2. Access control (only previewed here — GRANT and database roles are beyond this course's scope): a view can expose a restricted set of columns/rows from a sensitive table, and you grant access to the view instead of the underlying table — a reporting user can query active_customers without ever having direct SELECT privilege on the full customer table (which might have columns you don't want them to see).

A view is always current — because it isn't stored

Since a view re-runs its query every time, it can never be stale — change the underlying customer table, and active_customers immediately reflects it, with zero extra work to keep it in sync. The cost: a view built on an expensive query (many joins, heavy aggregation) pays that expense every single time it's queried — a view is a convenience for writing queries, not a performance optimization.
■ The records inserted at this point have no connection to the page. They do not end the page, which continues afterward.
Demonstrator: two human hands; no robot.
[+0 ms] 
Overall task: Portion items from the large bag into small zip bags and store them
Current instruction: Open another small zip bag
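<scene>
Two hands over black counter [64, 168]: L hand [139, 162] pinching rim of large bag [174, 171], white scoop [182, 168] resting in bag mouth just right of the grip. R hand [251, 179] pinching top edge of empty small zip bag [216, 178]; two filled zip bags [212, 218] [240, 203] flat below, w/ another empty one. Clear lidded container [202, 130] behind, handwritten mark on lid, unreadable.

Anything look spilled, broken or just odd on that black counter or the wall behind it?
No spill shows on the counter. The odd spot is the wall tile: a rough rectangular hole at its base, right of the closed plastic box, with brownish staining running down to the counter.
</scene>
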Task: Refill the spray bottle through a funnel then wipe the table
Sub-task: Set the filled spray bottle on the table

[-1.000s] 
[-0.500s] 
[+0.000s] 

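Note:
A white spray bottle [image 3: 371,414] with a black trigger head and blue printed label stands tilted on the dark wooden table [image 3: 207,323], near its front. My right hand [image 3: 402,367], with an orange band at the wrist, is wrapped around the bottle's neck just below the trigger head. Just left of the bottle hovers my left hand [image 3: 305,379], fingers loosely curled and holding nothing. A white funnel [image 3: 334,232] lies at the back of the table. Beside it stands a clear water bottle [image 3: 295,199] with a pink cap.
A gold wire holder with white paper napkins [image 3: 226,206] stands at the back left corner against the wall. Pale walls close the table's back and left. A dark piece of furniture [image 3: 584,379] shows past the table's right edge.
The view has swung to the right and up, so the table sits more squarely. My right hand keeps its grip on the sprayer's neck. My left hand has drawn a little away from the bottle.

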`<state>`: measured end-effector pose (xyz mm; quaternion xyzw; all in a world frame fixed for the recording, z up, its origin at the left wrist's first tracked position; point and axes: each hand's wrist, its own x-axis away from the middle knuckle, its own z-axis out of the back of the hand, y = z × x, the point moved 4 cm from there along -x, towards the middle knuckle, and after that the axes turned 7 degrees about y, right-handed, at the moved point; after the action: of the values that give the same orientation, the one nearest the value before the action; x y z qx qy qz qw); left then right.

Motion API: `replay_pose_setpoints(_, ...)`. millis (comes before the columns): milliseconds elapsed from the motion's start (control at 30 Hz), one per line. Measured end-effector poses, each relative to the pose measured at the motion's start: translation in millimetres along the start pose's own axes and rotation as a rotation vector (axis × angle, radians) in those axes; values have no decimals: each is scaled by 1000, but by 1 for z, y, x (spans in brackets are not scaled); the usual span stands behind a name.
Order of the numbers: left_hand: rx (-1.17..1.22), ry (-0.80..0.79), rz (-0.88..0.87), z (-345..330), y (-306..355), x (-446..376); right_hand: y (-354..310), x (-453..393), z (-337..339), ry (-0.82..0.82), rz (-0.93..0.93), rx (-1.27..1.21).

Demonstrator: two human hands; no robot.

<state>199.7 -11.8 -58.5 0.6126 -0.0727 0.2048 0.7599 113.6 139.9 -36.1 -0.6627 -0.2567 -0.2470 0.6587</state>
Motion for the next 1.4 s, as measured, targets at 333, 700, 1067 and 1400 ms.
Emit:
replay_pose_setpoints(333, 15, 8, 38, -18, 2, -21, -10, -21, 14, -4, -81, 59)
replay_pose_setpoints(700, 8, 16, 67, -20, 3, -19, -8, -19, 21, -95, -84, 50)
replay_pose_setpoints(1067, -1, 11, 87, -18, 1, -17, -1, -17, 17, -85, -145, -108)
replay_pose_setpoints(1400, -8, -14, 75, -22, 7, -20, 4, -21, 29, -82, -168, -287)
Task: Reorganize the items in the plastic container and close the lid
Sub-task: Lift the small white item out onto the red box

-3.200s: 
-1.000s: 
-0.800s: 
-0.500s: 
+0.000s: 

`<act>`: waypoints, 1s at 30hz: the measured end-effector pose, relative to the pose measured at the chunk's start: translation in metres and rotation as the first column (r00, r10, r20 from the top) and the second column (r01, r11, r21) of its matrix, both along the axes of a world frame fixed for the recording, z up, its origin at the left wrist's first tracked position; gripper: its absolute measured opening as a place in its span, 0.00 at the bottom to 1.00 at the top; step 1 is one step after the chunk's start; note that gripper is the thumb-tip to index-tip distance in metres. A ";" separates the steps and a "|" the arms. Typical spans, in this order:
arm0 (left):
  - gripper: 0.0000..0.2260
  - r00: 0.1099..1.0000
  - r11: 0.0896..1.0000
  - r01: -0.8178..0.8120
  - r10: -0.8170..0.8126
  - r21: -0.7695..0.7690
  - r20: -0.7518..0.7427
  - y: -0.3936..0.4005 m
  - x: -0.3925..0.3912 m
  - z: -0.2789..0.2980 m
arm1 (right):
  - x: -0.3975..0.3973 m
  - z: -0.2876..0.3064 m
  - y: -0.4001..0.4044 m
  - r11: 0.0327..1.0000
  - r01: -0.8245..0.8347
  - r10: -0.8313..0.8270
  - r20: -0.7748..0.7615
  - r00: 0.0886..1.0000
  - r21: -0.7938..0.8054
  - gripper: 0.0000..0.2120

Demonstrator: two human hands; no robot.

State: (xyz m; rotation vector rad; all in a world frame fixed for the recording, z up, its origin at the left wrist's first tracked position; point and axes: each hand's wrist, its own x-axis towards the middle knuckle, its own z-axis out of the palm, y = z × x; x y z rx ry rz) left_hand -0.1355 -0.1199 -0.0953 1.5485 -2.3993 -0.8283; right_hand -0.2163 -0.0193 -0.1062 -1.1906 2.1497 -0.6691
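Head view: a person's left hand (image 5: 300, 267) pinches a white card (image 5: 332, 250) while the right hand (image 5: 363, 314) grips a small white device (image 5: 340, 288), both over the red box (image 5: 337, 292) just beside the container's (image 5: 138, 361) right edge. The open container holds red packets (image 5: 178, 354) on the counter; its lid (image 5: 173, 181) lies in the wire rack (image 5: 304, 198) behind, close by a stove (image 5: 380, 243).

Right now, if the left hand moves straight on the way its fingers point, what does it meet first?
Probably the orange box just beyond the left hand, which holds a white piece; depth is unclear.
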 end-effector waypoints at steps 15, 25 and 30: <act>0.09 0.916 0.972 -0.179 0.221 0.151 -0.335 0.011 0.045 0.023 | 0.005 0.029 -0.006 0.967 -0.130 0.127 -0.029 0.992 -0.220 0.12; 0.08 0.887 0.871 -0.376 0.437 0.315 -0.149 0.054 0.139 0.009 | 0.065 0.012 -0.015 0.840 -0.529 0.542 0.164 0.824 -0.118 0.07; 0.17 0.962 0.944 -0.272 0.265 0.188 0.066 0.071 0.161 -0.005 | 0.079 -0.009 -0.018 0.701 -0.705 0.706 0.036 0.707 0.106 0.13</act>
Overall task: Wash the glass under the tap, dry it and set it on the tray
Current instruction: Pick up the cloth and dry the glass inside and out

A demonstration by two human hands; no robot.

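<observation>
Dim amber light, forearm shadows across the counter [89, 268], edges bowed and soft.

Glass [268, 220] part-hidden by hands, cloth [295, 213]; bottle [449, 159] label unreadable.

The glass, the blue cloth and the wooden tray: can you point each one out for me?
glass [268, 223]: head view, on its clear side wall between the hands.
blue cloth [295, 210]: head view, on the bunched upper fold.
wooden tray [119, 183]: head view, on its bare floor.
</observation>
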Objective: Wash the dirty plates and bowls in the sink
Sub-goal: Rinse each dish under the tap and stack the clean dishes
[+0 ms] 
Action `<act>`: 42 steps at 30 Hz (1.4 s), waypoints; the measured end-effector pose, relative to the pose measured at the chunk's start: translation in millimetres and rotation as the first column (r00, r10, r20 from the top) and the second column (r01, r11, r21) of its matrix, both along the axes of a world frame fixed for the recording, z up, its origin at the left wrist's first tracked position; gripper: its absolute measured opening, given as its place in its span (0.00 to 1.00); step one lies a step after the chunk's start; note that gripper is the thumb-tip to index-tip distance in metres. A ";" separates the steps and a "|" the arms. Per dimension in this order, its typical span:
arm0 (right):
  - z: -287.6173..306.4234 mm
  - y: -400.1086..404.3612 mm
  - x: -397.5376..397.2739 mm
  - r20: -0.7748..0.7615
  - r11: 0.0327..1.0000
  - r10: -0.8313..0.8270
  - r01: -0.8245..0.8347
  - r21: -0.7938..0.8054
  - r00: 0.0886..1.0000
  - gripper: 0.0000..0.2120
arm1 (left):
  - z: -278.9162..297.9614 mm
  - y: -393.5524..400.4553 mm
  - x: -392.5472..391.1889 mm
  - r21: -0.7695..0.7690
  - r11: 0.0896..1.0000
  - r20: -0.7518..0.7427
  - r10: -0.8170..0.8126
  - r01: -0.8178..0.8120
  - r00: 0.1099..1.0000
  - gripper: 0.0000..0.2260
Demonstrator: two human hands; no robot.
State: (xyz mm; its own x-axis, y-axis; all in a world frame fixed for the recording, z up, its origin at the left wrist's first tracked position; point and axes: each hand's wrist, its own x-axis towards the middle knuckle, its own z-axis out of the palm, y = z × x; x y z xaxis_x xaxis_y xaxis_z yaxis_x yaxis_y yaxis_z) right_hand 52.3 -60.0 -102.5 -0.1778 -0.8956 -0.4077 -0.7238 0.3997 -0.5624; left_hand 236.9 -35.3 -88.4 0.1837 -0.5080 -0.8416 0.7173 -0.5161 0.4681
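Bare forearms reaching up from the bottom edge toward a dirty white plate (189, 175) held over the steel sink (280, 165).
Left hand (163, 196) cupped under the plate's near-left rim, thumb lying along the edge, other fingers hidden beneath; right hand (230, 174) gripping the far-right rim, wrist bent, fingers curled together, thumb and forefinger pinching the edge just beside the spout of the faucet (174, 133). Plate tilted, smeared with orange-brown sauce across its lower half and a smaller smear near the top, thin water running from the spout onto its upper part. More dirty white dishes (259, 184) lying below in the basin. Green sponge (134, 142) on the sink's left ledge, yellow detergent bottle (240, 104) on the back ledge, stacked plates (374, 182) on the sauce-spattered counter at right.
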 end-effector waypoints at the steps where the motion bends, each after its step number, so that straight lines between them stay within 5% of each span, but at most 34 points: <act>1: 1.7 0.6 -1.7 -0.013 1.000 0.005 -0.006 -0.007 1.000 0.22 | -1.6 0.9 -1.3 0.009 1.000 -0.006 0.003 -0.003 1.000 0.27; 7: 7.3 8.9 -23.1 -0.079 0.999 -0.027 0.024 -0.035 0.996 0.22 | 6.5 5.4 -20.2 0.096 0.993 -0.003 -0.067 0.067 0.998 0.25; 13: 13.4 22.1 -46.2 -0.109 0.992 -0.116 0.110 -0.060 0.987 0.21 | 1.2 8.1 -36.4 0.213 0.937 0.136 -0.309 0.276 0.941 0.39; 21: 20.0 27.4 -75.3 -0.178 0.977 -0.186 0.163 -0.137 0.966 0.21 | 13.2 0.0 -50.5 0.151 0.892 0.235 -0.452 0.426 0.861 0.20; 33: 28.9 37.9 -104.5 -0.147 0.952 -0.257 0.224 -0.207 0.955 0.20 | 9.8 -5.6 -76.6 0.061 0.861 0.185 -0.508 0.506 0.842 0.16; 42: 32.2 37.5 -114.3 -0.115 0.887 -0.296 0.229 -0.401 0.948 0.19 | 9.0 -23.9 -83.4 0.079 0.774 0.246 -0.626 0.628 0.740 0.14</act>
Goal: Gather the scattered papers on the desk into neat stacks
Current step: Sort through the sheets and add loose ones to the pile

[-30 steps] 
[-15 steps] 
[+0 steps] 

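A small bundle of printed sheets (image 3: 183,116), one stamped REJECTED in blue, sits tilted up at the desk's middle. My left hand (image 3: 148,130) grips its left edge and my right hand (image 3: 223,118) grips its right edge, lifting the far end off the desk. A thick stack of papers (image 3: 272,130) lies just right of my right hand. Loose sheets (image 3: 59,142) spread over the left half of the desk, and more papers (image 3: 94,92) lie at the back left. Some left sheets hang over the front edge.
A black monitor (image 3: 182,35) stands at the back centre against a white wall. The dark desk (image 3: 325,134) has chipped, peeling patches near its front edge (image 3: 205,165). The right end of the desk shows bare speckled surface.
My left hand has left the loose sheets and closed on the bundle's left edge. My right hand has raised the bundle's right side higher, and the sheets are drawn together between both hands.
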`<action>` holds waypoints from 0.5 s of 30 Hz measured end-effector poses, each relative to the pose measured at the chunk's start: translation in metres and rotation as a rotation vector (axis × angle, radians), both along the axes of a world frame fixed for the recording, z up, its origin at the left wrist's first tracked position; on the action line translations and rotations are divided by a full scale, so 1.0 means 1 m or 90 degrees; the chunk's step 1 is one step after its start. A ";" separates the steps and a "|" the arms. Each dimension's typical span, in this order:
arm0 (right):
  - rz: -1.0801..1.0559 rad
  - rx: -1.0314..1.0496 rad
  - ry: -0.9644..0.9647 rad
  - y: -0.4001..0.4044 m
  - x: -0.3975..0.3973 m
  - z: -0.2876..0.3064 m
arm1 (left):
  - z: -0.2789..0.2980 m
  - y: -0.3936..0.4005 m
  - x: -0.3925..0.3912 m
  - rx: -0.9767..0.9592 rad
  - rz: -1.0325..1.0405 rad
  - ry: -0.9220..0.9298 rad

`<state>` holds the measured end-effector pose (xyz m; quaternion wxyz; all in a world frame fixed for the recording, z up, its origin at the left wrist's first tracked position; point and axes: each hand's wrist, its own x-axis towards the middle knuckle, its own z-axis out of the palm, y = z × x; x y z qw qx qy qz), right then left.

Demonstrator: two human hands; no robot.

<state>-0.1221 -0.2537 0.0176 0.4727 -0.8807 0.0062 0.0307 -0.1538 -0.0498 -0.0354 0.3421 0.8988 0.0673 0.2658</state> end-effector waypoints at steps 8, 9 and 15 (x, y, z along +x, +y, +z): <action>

Materialized views: a view that actually stores its result

CREATE MATERIALIZED VIEW film_revenue_mat AS
SELECT f.film_id, f.title, sum(p.amount) AS revenue
FROM film f
JOIN inventory i ON i.film_id = f.film_id
JOIN rental r ON r.inventory_id = i.inventory_id
JOIN payment p ON p.rental_id = r.rental_id
GROUP BY f.film_id, f.title;

A materialized view runs its query once, at creation time, and stores the result physically — querying it afterward reads the stored result directly, no re-computation, genuinely fast regardless of how expensive the underlying query was. The tradeoff, symmetric to the plain view's tradeoff: it goes stale the moment underlying data changes, and stays stale until explicitly refreshed:

REFRESH MATERIALIZED VIEW film_revenue_mat;

REFRESH re-runs the full query and replaces the stored result entirely — by default, this locks the materialized view against reads for the duration (a real operational concern for a materialized view queried constantly). REFRESH MATERIALIZED VIEW CONCURRENTLY avoids that lock (readers keep working against the old data until the refresh completes) but requires a unique index on the materialized view first, and is somewhat slower than a plain refresh.

Choosing between them

Plain view Materialized view
Storage None — just a saved query Stores the actual result
Freshness Always current Stale until REFRESH
Query cost Pays the full query cost every time Cheap — reads stored data
Best for Simplifying/restricting access to live data Expensive aggregations queried often, where some staleness is acceptable

The deciding question: "Is it acceptable for this data to be slightly out of date, in exchange for much faster reads?" A live sales dashboard checked every few seconds needs a plain view (or direct queries) — staleness would be actively misleading. A "revenue by film, updated nightly" report is a textbook materialized view — nobody needs minute-by-minute freshness, and the underlying five-table join is exactly the kind of repeated cost worth paying once instead of on every page load.

This is also a direct, safer instance of the "deliberate denormalization" idea from Module 8's normalization lesson — the canonical, normalized tables remain the single source of truth; the materialized view is a disposable, regenerable cache on top, not a second copy of the truth that could drift and be trusted incorrectly.

Check yourself

  1. What does a plain view actually store on disk?
  2. After you UPDATE a row that a materialized view's query depends on, what do you see if you immediately query the materialized view? What fixes it?
  3. Give one scenario where a plain view is clearly the right choice over a materialized view, and one where the reverse is true.